● **TO DO**:
The answer is to be the full listing, unchanged in every line.
━━━ AVAILABLE DATA ━━━
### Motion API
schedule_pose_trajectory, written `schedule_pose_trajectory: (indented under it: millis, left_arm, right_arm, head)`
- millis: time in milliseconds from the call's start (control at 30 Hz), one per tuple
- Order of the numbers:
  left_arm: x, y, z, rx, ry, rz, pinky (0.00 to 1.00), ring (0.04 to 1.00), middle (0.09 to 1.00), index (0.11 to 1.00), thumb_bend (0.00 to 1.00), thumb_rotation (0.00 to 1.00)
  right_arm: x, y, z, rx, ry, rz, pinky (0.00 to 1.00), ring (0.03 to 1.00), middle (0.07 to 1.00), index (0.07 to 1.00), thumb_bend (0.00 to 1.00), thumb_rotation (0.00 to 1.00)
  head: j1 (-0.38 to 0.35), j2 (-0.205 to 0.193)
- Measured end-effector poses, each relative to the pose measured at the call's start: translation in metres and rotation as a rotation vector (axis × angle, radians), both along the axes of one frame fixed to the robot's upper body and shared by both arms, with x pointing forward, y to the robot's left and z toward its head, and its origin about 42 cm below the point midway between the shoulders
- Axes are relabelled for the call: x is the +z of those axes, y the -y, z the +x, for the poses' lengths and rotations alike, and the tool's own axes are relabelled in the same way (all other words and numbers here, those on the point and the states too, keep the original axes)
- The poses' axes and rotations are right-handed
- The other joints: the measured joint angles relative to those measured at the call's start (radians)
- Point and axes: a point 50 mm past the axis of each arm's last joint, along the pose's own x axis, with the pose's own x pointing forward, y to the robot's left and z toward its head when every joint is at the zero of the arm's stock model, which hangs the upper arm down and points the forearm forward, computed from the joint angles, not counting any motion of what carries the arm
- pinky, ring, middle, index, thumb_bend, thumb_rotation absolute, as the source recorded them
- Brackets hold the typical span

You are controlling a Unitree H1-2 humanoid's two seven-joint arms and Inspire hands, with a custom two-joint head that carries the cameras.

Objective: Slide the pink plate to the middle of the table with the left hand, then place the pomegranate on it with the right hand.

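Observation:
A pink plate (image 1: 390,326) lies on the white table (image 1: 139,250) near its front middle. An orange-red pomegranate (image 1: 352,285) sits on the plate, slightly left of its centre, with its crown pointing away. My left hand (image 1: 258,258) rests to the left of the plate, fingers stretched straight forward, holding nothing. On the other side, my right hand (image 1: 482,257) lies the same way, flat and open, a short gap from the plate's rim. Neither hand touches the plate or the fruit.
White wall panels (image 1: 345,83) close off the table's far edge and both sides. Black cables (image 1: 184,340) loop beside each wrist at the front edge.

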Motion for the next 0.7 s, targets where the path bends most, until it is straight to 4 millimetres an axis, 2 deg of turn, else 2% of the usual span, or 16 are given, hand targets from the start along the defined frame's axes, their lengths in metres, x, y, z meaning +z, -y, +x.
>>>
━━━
● **EXERCISE ANSWER**:
### Motion API
schedule_pose_trajectory, written `schedule_pose_trajectory: (indented under it: millis, left_arm, right_arm, head)`
- millis: time in milliseconds from the call's start (control at 30 Hz), one per tuple
- Order of the numbers:
  left_arm: x, y, z, rx, ry, rz, pinky (0.00 to 1.00), ring (0.04 to 1.00), middle (0.09 to 1.00), index (0.11 to 1.00), thumb_bend (0.00 to 1.00), thumb_rotation (0.00 to 1.00)
  right_arm: x, y, z, rx, ry, rz, pinky (0.00 to 1.00), ring (0.03 to 1.00), middle (0.07 to 1.00), index (0.07 to 1.00), thumb_bend (0.00 to 1.00), thumb_rotation (0.00 to 1.00)
  head: j1 (-0.38 to 0.35), j2 (-0.205 to 0.193)
- Measured end-effector poses, each relative to the pose measured at the call's start: translation in metres and rotation as a rotation vector (axis × angle, radians), both along the axes of one frame fixed to the robot's upper body and shared by both arms, with x pointing forward, y to the robot's left and z toward its head, and its origin about 42 cm below the point midway between the shoulders
- Axes are relabelled for the call: x is the +z of those axes, y the -y, z the +x, for the poses' lengths and rotations alike, and the tool's own axes are relabelled in the same way (all other words and numbers here, those on the point and the states too, keep the original axes)
- The poses' axes and rotations are right-handed
- The other joints: the measured joint angles relative to those measured at the call's start (radians)
- Point and axes: a point 50 mm past the axis of each arm's last joint, along the pose's own x axis, with the pose's own x pointing forward, y to the robot's left and z toward its head when every joint is at the zero of the arm's stock model, which hangs the upper arm down and points the forearm forward, computed from the joint angles, not counting any motion of what carries the arm
- pinky, ring, middle, index, thumb_bend, thumb_rotation absolute, as the source recorded them
- Brackets hold the typical span

You are controlling a Unitree H1-2 humanoid's two seven-joint arms and Inspire hands, with a custom two-joint head that carries the cameras.

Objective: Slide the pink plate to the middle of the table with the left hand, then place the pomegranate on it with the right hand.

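Observation:
A pink plate (image 1: 390,326) lies on the white table (image 1: 139,250) near its front middle. An orange-red pomegranate (image 1: 352,285) sits on the plate, slightly left of its centre, with its crown pointing away. My left hand (image 1: 258,258) rests to the left of the plate, fingers stretched straight forward, holding nothing. On the other side, my right hand (image 1: 482,257) lies the same way, flat and open, a short gap from the plate's rim. Neither hand touches the plate or the fruit.
White wall panels (image 1: 345,83) close off the table's far edge and both sides. Black cables (image 1: 184,340) loop beside each wrist at the front edge.
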
Motion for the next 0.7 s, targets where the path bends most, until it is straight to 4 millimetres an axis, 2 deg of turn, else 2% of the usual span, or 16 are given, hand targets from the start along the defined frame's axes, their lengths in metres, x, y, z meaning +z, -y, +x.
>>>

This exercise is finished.